Le « dialogue national » en Egypte, censé ouvrir le jeu politique dans un pays tenu d’une main de fer par le président Abdel Fattah Al-Sissi, ancien chef du renseignement militaire, n’empêche ni les arrestations ni les condamnations d’opposants. Le journaliste Hicham Kassem, 64 ans, s’est vu infliger, samedi 16 septembre, deux peines distinctes de prison ferme, chacune de trois mois. Il était poursuivi pour « diffamation » envers un ancien ministre, ainsi que pour « outrage » à un policier lors de son arrestation, en août. Des accusations rejetées par sa défense, qui a annoncé qu’un procès en appel se tiendrait début octobre.
Ce jugement éclair intervient alors que se profile l’élection présidentielle. Sa date exacte n’est pas encore connue, mais elle doit avoir lieu d’ici au printemps 2024 et pourrait se tenir dès la fin de cette année. Abdel Fattah Al-Sissi ne s’est pas déclaré, mais sa candidature fait peu de doutes. Il avait été réélu en 2018, pour quatre ans, avant que le mandat présidentiel ne soit étendu à six ans après un amendement, taillé sur mesure, de la Constitution en 2019.
Les autorités entendent visiblement choisir leurs concurrents, comme cela fut le cas lors de la campagne de 2018, où un partisan de Sissi fut désigné comme adversaire, tandis que les profils plus sérieux étaient écartés ou emprisonnés. Ainsi, Hicham Kassem, qui a cofondé au début des années 2000 le quotidien Al-Masri Al-Youm, était un « candidat potentiel » du Courant libre, une coalition de trois partis prônant une libéralisation économique, formée en juin, et dont il est l’un des dirigeants. Mais le verdict l’a mis hors jeu.

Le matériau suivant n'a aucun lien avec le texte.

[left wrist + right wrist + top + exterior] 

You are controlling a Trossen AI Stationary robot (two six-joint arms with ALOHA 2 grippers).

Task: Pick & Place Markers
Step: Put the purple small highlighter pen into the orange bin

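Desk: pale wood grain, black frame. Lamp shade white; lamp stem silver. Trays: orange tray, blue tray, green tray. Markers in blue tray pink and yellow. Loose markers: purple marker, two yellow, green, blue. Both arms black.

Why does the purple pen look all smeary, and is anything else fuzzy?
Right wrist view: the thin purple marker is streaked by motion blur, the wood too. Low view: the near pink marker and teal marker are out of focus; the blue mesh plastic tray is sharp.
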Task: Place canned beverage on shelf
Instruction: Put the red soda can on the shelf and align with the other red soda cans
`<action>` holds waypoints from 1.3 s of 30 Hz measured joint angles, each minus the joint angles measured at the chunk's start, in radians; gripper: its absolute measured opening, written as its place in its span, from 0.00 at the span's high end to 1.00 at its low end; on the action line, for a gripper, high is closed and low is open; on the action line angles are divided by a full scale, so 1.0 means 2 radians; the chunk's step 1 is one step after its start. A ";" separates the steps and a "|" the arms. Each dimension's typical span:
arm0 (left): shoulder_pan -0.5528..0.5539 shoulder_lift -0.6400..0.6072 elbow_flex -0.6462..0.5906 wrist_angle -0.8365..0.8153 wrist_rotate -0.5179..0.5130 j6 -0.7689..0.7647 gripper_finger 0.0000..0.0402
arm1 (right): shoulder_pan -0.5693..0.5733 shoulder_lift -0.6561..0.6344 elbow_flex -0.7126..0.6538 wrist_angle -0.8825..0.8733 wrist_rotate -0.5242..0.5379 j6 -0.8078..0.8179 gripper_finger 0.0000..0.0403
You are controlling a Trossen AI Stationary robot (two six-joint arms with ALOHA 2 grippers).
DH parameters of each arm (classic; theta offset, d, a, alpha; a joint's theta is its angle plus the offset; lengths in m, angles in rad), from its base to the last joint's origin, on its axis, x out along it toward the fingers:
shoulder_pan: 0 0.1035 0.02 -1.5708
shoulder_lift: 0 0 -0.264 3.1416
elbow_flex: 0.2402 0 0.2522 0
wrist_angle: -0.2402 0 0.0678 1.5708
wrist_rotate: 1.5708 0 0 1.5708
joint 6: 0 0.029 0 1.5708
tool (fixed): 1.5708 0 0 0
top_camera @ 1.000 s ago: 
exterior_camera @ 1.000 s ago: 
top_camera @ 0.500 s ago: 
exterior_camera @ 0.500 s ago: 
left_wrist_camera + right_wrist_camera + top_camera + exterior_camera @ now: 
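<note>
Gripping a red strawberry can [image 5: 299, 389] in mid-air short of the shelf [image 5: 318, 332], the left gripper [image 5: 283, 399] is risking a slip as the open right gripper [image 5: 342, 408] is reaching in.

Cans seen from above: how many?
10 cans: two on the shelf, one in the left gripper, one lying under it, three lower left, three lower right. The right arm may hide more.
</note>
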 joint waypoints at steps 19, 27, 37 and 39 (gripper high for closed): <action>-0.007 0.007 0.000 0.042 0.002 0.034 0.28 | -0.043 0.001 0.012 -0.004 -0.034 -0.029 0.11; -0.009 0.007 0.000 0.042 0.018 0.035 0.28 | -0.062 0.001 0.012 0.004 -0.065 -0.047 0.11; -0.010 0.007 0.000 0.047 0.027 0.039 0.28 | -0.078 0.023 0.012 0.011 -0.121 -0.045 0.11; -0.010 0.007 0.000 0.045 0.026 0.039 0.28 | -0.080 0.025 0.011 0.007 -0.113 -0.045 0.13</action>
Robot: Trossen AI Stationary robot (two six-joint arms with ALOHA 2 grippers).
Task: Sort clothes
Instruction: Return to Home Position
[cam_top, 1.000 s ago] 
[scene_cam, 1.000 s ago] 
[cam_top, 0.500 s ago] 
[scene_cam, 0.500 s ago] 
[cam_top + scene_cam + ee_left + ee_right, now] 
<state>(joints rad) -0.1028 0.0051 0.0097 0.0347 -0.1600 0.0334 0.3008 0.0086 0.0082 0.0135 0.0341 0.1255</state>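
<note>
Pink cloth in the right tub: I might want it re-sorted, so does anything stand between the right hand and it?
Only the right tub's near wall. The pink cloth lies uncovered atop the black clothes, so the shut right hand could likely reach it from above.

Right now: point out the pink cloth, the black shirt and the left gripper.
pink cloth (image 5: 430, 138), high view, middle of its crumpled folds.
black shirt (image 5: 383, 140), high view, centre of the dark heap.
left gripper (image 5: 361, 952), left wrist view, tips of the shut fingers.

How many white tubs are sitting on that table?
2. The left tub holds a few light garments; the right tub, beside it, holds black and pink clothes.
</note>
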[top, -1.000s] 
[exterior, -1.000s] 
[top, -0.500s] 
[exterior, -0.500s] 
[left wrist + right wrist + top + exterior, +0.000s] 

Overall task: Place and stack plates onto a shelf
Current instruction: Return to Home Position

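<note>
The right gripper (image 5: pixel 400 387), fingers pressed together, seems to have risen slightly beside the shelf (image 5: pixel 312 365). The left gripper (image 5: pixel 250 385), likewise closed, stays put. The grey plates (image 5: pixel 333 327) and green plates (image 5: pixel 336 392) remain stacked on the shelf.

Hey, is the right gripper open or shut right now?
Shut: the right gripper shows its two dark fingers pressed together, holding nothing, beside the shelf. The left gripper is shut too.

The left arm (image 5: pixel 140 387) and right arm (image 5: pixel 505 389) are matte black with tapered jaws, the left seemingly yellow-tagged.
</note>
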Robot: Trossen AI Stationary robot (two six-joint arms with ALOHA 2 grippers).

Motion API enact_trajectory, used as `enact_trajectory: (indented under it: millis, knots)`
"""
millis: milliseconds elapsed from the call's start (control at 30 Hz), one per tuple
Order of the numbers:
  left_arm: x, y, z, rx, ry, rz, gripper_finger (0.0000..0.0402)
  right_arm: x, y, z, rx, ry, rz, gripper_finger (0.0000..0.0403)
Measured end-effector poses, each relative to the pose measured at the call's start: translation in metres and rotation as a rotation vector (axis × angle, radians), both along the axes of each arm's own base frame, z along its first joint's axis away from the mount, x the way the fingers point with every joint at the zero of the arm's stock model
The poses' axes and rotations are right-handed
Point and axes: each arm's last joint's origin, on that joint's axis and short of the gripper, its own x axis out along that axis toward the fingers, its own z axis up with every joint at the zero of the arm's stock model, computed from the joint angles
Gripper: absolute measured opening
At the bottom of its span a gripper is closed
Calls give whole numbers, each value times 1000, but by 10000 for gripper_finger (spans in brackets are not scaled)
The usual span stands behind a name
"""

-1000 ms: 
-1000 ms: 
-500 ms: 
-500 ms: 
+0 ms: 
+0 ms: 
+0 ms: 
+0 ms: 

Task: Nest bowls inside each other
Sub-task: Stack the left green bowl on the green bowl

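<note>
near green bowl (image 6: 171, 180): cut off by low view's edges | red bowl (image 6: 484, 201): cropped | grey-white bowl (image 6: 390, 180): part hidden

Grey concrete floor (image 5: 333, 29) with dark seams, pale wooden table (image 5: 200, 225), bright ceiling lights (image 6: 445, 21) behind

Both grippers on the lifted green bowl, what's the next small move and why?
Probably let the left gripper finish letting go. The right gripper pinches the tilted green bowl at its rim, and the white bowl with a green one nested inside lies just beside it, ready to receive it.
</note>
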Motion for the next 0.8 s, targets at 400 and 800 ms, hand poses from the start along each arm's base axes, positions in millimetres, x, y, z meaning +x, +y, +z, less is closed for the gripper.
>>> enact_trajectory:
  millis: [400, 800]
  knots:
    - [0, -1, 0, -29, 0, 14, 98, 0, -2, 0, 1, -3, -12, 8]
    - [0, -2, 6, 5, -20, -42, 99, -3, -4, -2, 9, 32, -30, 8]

« Puni pour ses critiques »
« Le climat politique ne permet pas la tenue d’élections libres, équitables et justes », a déclaré dimanche le Courant libre. Les arrestations se multiplient aussi parmi les soutiens et l’entourage du seul candidat déclaré jusqu’ici, Ahmed El-Tantawy, ancien chef du parti de gauche Karama, depuis qu’il a rendu ses intentions publiques. L’opposant et ex-député a affirmé vendredi qu’il était placé sous écoute depuis 2021.
Les tracas de M. Kassem ont débuté par une dispute personnelle avec l’ancien ministre Kamal Abou Eita. Ce dernier avait accusé le Courant libre de répondre à un « agenda étranger », tandis que M. Kassem rétorquait en mettant en cause les origines de la fortune de son détracteur. Arrêté en août, l’opposant a refusé de payer une caution pour être libéré. « Le pouvoir s’est saisi de l’opportunité représentée par la plainte déposée par Kamal Abou Eita pour intimider Hicham Kassem, et l’opposition avec lui, analyse Mustapha Kamel Al-Sayed, professeur de sciences politiques, participant au “dialogue national”. Il est en réalité puni pour ses critiques et son audace. » M. Kassem avait dénoncé la mainmise de l’armée dans l’économie égyptienne et les arrestations à outrance.